A three-month supply of 7 Days of Wonder retails for $295, a price point that’s on par with Clinique, according to the Graysons. At that price, the duo is confident 7 Days of Wonder will find a loyal customer, whether she’s 25, 35, 45 or 55 years of age.

“Any woman who believes her looks are slipping (is a potential customer),” said Suzanne Grayson.
If customers want to get their hands on 7 Days of Wonder, they can find it online at www.7daysofwonder.com the line is also available at 855-FOR-YOUTH.

A Long Journey Concludes

The rollout marks the culmination of a nine-year journey that began in 2004, when Suzanne Grayson came up with the 7 Days of Wonder concept and took it to the late Dr. Albert Kligman. With his blessing, the Graysons began to shop their idea to some of the world’s best-known beauty houses, all of which passed on the idea in favor of their own research efforts. Disappointed but undaunted, they struck out to make the formulas on their own. They hired a chemist, developed formulas, found a contract manufacturer and started producing prototypes.

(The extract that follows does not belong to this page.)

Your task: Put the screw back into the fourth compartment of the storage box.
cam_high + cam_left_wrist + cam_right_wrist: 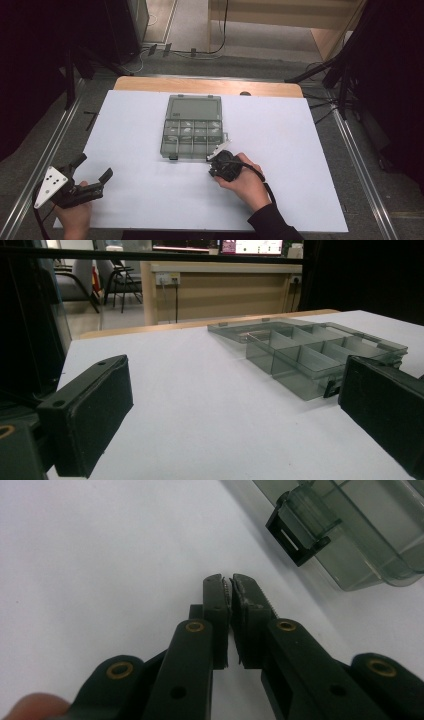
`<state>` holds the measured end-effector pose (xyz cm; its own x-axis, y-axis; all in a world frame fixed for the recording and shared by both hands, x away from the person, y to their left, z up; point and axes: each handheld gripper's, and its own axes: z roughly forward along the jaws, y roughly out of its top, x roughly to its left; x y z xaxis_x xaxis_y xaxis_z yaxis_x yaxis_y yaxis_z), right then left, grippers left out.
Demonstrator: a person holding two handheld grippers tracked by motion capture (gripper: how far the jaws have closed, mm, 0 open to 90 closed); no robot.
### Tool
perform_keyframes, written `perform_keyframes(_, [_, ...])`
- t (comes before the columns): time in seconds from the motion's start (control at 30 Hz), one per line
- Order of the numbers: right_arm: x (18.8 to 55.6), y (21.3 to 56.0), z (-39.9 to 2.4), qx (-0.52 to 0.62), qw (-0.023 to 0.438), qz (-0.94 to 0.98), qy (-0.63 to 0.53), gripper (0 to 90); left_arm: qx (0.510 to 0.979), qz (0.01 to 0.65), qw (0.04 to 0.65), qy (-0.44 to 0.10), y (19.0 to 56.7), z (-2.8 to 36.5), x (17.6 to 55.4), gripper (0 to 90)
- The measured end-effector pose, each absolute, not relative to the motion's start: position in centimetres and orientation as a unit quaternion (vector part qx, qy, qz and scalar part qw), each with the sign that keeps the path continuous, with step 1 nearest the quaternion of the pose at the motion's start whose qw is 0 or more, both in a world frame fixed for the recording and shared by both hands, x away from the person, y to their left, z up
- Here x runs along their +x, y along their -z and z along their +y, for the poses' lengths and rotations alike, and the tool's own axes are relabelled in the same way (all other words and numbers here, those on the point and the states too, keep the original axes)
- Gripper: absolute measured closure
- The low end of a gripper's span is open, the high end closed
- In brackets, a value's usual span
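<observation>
A clear grey compartment box (192, 134) lies open in the middle of the white table, its lid (194, 107) folded flat toward the far side. My right gripper (216, 156) is low over the table beside the box's near right corner. In the right gripper view its jaws (231, 587) are shut with nothing visible between the pads, and the box's black latch (298, 535) lies just beyond them. My left gripper (95, 169) rests at the near left of the table, open, with nothing between its fingers (85, 415). From there the box (320, 352) shows far off to the right.
The white table sheet (140, 200) ends in a wooden strip (150, 84) at the far edge. Metal rails (360, 170) run along both sides of the table. Dark stands and cables sit on the floor beyond.
</observation>
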<state>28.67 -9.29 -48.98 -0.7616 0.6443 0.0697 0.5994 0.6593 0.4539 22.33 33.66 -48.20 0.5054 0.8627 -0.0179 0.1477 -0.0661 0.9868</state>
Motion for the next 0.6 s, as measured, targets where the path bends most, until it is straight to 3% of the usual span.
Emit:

Unfortunately, after several years of development, the retinol-based formulas proved to be very irritating in clinical trials performed under the direction of Dr. Zoe Draelos. The Graysons went back to the lab, developed a retinol-free formula and successful clinical trials were completed in November 2012.

Formulation difficulties aside, the Graysons found the process of setting up a business in California daunting.

“Sacramento is impossible,” exclaimed Suzanne. “What consulting advice we could give to startups!”
In contrast, working with the US Patent and Trademark Office was a breeze, as the Graysons got their trademark quickly and easily.

Despite their travails, the Graysons are glad they made the 7 Days of Wonder journey.

“We think it’s different, exciting and, to some degree, revolutionary,” said Suzanne Grayson. “People lose interest in their beauty products if they don’t work after three months.”

With its novel concept and effective formulas, the Graysons are confident that their 7 Days of Wonder will not only find a place in a woman’s skin care regimen, it will replace that regimen.